What is expected: Find the word "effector" in the data, then copy each line where it is found.
- - -
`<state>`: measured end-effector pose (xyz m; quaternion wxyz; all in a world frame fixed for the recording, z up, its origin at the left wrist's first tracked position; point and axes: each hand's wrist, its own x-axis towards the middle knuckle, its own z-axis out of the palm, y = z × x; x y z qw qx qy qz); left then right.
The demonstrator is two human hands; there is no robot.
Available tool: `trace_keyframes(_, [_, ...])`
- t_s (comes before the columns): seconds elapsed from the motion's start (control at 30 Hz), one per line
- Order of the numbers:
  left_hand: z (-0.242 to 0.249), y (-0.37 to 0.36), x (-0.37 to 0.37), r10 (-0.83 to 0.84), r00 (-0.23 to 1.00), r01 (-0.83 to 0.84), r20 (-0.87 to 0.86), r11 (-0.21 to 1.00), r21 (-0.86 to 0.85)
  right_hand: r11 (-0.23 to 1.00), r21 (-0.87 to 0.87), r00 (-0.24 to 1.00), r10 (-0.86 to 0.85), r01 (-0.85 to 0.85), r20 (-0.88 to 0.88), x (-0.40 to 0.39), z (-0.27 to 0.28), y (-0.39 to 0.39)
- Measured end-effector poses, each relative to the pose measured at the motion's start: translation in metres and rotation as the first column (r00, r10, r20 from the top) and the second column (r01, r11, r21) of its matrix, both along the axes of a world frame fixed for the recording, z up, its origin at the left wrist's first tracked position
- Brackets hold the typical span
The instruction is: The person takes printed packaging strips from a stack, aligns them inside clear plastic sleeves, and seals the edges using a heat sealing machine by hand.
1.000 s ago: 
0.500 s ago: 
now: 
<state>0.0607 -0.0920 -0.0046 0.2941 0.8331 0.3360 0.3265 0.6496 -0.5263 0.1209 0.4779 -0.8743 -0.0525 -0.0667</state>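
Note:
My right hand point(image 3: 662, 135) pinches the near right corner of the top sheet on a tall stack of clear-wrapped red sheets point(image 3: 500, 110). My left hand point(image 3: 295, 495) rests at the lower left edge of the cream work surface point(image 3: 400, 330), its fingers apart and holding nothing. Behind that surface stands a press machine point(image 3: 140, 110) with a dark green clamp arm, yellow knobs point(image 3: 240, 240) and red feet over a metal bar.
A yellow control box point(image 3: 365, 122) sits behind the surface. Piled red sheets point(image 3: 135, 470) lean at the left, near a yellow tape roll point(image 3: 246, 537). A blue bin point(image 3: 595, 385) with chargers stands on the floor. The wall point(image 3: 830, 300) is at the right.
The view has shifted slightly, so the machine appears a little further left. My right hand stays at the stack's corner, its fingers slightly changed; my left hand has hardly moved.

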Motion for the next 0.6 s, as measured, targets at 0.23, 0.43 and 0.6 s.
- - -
Exercise result:
`<state>`: measured end-effector pose (xyz m; quaternion wxyz; all in a world frame fixed for the recording, z up, its origin at the left wrist's first tracked position; point and axes: each hand's wrist, its own x-axis towards the middle knuckle, its own z-axis out of the palm, y = z × x; x y z qw qx qy qz); left then right.
- Measured end-effector poses, each relative to the pose measured at the motion's start: translation in metres and rotation as the first column (r00, r10, r20 from the top) and the second column (r01, r11, r21) of its matrix, both along the axes of a world frame fixed for the recording, z up, its origin at the left wrist's first tracked position

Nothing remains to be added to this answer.